I'd rather keep the open module alone. However, there's an interesting
thing that goes to our advantage. You cannot detect O_CLOEXEC at
build-time, otherwise binary compatibility with older kernels goes
south: I did this for GNU Smalltalk and two people reported that they
needed to reboot to get GNU Smalltalk to run (because they had new
kernel-headers and old kernel). So, if O_CLOEXEC is requested, you must
_unconditionally_ use lib/open.c.
Interesting. What happens if you pass the bit value of O_CLOEXEC to an
older kernel that doesn't understand it - does the open fail with ENOSYS,
or does it cause a kernel panic (requiring a reboot for recovery)?
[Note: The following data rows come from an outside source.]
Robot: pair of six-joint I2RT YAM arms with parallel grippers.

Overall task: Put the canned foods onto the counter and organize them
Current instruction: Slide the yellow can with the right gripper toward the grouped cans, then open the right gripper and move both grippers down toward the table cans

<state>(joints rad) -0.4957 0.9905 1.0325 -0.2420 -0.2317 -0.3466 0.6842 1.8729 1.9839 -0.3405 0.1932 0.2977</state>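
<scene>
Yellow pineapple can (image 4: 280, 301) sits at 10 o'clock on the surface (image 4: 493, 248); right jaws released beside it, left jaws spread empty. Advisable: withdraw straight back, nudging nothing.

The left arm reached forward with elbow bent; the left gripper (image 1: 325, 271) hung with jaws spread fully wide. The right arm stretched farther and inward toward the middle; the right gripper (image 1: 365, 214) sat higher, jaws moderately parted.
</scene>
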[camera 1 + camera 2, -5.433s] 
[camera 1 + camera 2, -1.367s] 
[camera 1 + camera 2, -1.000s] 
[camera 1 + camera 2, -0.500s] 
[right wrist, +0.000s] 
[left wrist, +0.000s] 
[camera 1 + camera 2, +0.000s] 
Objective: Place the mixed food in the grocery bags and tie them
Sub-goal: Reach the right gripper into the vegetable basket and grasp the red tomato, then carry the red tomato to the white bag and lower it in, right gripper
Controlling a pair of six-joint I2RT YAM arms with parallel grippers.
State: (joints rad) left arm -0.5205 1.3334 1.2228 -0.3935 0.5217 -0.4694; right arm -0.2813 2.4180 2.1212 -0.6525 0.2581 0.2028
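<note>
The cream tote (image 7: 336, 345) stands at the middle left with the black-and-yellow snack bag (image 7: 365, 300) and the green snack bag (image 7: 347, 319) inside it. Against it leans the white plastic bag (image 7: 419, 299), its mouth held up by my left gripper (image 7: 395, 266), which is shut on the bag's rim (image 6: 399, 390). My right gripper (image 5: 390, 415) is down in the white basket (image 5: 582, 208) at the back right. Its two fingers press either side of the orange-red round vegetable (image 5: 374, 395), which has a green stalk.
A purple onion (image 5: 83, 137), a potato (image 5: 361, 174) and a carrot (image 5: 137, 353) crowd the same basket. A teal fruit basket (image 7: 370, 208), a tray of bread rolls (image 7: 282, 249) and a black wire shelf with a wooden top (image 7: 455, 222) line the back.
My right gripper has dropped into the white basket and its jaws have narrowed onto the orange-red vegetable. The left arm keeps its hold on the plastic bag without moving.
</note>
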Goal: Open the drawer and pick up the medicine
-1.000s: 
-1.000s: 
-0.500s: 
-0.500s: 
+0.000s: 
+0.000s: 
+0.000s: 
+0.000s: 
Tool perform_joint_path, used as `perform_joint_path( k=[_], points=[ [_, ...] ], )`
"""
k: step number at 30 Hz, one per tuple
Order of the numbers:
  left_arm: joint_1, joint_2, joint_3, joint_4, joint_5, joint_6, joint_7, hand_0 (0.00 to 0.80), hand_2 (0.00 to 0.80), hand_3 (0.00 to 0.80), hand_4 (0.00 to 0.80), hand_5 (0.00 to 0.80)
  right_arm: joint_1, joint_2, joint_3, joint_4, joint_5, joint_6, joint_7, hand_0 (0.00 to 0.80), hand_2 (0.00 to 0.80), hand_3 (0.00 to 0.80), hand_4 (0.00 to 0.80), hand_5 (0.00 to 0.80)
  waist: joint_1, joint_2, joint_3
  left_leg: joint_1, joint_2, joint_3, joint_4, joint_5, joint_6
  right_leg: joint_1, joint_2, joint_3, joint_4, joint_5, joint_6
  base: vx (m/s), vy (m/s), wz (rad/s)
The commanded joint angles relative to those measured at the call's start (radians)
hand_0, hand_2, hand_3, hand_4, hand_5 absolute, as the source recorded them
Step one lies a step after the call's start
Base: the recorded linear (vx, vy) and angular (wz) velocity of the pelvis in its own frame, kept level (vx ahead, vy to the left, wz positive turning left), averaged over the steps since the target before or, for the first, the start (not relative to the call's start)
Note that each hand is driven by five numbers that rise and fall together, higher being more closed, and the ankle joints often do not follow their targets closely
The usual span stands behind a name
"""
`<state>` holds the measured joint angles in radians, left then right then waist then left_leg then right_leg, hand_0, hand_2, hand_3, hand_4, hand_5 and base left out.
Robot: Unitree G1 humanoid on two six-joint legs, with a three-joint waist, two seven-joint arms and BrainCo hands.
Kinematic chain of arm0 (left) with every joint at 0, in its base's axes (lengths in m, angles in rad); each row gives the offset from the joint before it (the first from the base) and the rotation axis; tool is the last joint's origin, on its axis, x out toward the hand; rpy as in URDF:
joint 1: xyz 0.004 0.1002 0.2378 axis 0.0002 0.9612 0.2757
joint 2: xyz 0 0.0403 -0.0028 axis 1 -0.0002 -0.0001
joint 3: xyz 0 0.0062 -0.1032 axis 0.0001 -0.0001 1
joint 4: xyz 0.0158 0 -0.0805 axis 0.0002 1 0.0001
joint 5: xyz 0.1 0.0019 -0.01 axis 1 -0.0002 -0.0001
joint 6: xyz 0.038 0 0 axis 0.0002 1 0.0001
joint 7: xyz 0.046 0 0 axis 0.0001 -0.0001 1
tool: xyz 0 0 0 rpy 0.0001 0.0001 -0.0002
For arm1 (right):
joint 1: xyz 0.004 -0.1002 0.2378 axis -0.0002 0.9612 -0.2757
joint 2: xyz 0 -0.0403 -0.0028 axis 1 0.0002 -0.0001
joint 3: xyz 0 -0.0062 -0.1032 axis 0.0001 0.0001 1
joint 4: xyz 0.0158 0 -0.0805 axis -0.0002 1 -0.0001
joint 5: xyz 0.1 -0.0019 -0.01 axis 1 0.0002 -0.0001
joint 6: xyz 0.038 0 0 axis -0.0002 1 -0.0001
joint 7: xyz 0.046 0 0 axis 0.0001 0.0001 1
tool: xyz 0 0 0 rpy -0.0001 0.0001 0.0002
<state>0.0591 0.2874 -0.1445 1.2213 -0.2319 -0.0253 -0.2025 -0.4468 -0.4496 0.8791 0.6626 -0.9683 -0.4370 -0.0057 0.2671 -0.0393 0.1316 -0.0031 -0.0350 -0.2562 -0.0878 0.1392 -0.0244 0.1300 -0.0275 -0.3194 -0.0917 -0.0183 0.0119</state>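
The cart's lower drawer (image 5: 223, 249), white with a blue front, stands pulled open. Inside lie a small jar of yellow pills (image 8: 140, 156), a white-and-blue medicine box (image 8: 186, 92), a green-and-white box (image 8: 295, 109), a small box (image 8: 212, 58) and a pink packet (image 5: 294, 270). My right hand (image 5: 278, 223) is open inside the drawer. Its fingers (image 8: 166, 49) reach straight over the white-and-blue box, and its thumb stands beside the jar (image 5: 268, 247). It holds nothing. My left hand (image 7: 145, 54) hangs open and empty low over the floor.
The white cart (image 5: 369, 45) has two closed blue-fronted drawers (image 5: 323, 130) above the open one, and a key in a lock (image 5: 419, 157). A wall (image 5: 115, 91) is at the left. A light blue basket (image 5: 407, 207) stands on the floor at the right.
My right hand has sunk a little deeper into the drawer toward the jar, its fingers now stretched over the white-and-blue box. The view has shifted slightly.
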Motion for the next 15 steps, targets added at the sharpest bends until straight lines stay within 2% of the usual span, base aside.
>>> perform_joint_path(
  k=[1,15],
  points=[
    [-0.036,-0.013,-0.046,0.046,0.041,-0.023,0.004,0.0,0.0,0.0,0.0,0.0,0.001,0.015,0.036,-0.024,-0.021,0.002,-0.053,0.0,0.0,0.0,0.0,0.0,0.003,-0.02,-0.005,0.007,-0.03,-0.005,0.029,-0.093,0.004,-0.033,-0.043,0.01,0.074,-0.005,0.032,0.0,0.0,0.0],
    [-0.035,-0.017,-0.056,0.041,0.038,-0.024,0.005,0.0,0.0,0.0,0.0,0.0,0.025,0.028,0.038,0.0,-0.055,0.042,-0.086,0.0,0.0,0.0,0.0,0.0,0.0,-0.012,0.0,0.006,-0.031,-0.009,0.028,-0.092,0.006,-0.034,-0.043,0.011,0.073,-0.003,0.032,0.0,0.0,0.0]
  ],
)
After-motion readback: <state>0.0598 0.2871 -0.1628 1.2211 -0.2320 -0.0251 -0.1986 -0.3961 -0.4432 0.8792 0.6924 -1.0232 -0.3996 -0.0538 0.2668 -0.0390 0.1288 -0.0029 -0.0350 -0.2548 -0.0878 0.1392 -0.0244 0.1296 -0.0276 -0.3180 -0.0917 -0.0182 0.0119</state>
Of course not a panic---they needed a reboot to get O_CLOEXEC to work
because it was requested in the executable but not supported in the
kernel. You get EINVAL, actually. accept4 and other new function calls
give ENOSYS instead.
Regarding the patch, I'll write and test one.
So, the open-cloexec module can be used simply as a guard and it would
just do "gl_REPLACE_OPEN". At this point, just call it "cloexec".
We already have a cloexec module, which provides the utility wrapper
function set_cloexec_flag. But I could agree to making this module cover
all the magic that turns on cloexec support across the rest of gnulib.
We could actually obsolete cloexec when all the magic is in place.
Yes, but unlike dup2.c where we are emulating fcntl(n, F_DUPFD, 3), you
are now introducing an arbitrarily large target, such that your recursion
could now risk overflowing the stack. We'd probably have to rewrite it to
track dup allocation attempts using a heap struct if target is larger than
some minimum (or, is mingw subject to a compile-time maximum of open fds
where we can just return EMFILE up front?).